Research shows sleep deprivation aggravates insulin resistance and raises blood sugar levels.
Chronically high blood sugar levels are also a potential contributing factor to poor sleep quality, which means it can be a vicious cycle.
KEY POINT: Aim for 7 hours of sleep each night, and if you’re not getting enough, ask yourself why and try to implement strategies to get more sleep and improve your sleep quality.
Medications can cause blood sugar spikes
Certain medications could cause blood sugar spikes, the most common medications being:
- Beta blockers
- Thiazide and thiazide-like diuretics
- Second-generation antipsychotics
- Calcineurin inhibitors
- Protease inhibitors
Also, some over the counter cold and flu medications that contain pseudoephedrine and cough syrups can cause elevations in blood sugar.

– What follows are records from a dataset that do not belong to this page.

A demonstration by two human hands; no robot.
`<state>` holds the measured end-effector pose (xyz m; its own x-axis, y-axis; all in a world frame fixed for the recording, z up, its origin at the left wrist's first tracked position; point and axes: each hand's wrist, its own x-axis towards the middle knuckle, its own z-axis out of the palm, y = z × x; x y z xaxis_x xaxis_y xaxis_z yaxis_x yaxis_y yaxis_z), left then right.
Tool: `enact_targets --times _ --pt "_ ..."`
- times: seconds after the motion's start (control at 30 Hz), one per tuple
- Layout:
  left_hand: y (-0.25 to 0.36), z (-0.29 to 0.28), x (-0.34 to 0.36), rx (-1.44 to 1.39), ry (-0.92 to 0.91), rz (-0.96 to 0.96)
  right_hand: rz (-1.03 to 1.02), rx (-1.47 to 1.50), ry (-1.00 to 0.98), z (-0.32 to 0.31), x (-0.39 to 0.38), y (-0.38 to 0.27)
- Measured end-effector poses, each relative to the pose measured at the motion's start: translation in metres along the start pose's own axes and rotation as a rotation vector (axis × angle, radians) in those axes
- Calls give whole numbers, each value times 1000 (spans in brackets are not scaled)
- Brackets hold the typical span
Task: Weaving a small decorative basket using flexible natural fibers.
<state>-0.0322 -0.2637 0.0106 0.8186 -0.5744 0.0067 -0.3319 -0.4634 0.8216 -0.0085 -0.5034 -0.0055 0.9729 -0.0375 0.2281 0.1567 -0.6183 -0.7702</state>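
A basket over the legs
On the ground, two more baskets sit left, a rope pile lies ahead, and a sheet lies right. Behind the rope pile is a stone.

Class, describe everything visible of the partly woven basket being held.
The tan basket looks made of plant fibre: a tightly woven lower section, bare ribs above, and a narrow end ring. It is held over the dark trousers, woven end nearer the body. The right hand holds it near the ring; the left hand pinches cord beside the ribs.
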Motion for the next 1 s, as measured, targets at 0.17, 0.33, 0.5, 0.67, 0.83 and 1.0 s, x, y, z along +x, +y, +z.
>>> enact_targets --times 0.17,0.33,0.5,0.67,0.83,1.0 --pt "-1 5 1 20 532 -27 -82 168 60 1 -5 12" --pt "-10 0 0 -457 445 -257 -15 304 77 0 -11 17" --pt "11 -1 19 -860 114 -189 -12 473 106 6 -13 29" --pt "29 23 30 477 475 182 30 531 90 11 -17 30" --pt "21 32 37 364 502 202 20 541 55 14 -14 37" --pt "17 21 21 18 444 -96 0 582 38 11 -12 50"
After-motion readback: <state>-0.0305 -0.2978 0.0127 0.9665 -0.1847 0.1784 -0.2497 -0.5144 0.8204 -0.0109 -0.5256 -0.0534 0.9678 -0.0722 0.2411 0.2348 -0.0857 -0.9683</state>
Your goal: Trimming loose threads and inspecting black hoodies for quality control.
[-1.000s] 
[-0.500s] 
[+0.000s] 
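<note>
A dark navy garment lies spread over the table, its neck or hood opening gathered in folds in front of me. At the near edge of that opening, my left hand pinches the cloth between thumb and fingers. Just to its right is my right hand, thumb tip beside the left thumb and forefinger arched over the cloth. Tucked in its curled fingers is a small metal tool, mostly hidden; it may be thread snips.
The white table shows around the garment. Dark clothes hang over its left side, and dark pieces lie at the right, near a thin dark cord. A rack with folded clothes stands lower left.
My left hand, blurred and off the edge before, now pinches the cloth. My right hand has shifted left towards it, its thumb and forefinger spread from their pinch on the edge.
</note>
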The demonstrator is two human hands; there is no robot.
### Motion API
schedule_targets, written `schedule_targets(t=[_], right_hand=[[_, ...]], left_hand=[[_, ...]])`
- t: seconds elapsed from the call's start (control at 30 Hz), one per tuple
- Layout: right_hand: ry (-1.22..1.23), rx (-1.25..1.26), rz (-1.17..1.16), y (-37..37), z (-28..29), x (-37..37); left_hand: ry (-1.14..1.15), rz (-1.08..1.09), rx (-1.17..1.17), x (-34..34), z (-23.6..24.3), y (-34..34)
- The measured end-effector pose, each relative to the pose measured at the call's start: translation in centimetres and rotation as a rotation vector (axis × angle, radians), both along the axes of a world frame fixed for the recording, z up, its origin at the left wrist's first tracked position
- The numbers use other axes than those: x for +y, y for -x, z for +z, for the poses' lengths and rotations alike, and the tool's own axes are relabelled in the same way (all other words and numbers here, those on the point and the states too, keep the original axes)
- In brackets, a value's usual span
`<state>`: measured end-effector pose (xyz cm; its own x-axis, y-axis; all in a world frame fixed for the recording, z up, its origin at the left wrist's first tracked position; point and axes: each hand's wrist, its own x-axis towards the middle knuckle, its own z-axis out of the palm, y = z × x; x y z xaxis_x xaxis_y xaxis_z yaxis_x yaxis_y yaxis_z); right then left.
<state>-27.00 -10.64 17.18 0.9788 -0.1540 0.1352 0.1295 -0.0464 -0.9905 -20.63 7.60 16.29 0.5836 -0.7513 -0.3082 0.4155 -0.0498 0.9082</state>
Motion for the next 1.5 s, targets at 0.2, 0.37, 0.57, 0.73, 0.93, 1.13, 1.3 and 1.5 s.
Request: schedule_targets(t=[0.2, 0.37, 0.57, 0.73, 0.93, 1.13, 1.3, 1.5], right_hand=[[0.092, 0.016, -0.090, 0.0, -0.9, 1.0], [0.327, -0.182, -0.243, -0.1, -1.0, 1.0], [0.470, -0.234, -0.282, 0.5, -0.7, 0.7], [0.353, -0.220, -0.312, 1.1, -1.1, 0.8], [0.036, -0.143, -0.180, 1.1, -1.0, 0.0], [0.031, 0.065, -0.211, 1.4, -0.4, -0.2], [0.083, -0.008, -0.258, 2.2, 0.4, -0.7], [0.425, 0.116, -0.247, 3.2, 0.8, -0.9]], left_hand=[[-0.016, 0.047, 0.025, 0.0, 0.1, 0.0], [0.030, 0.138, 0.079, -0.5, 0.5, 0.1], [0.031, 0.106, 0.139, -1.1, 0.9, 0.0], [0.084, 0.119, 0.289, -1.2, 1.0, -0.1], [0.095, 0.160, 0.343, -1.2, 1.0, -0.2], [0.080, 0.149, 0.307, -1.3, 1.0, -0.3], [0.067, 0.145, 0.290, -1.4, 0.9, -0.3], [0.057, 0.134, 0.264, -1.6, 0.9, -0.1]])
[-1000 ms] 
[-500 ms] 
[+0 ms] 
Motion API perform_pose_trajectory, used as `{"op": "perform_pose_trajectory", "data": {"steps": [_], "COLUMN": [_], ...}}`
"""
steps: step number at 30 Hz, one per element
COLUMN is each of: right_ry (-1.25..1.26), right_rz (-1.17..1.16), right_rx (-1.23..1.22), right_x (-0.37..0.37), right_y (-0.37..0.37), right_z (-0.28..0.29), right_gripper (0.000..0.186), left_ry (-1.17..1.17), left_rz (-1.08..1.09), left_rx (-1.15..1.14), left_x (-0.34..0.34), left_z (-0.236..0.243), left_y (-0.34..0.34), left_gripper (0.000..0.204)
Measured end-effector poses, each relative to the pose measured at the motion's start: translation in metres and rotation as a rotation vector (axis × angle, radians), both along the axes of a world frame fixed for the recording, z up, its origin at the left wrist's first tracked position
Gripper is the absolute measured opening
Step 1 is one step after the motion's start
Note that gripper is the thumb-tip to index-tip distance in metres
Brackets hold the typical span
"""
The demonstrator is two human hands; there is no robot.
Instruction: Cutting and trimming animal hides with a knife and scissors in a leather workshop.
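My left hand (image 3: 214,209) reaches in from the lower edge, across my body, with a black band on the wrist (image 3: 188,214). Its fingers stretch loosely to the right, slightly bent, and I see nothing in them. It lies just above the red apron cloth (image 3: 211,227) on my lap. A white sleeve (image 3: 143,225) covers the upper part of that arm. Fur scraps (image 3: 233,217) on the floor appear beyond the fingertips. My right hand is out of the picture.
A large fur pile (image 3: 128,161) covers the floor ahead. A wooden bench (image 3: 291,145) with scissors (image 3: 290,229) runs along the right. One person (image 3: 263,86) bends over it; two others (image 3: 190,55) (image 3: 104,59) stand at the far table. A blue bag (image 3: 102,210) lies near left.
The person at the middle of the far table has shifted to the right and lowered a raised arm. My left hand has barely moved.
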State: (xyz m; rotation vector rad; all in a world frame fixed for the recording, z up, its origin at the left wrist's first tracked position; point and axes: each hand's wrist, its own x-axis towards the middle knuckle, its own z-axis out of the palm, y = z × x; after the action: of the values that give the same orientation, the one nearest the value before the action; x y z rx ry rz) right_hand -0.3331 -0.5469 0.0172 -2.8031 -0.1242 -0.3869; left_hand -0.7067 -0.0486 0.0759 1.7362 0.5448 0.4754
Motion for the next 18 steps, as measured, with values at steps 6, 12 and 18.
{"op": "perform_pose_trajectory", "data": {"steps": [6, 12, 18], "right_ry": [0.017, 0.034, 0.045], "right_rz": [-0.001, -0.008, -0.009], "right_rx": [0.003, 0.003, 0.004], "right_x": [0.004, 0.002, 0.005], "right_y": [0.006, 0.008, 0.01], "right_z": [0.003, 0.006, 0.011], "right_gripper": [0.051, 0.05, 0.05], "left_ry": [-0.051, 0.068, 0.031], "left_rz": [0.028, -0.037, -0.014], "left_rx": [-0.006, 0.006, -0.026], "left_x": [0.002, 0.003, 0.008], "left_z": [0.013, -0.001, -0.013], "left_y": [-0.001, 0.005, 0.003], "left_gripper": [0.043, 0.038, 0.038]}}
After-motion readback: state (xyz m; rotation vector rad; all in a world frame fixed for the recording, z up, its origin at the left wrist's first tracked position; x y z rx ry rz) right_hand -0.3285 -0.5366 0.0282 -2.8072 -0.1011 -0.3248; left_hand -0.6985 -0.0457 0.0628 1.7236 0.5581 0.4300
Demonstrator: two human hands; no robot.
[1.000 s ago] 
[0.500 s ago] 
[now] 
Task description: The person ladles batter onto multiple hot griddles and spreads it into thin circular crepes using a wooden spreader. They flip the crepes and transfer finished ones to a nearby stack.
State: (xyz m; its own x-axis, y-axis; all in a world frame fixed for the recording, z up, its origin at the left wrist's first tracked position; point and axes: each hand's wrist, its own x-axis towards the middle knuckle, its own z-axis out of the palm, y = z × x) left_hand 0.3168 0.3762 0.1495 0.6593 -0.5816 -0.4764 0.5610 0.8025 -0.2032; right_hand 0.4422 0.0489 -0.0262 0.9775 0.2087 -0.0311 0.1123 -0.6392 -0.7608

If you’re concerned about a medication, your doctor or pharmacist should be able to answer any questions you may have.
KEY POINT: if you’re taking medications, ask your doctor or pharmacist if they might raise blood sugar levels.
As you can see there are many things that can cause blood sugar spikes, but there are also many things you can do to reduce them.
The most important thing is your diet, which mostly comes down to reducing carbohydrates. This alone can have a dramatic effect on after-meal and overall blood sugar levels.
It’s also important to be in tune with yourself and figure out what other factors in your life could be causing these spikes and then be proactive in trying to resolve those things.
We understand it can be frustrating at times, but keep at it! It does get easier to identify why these spikes may occur and take action to fix them.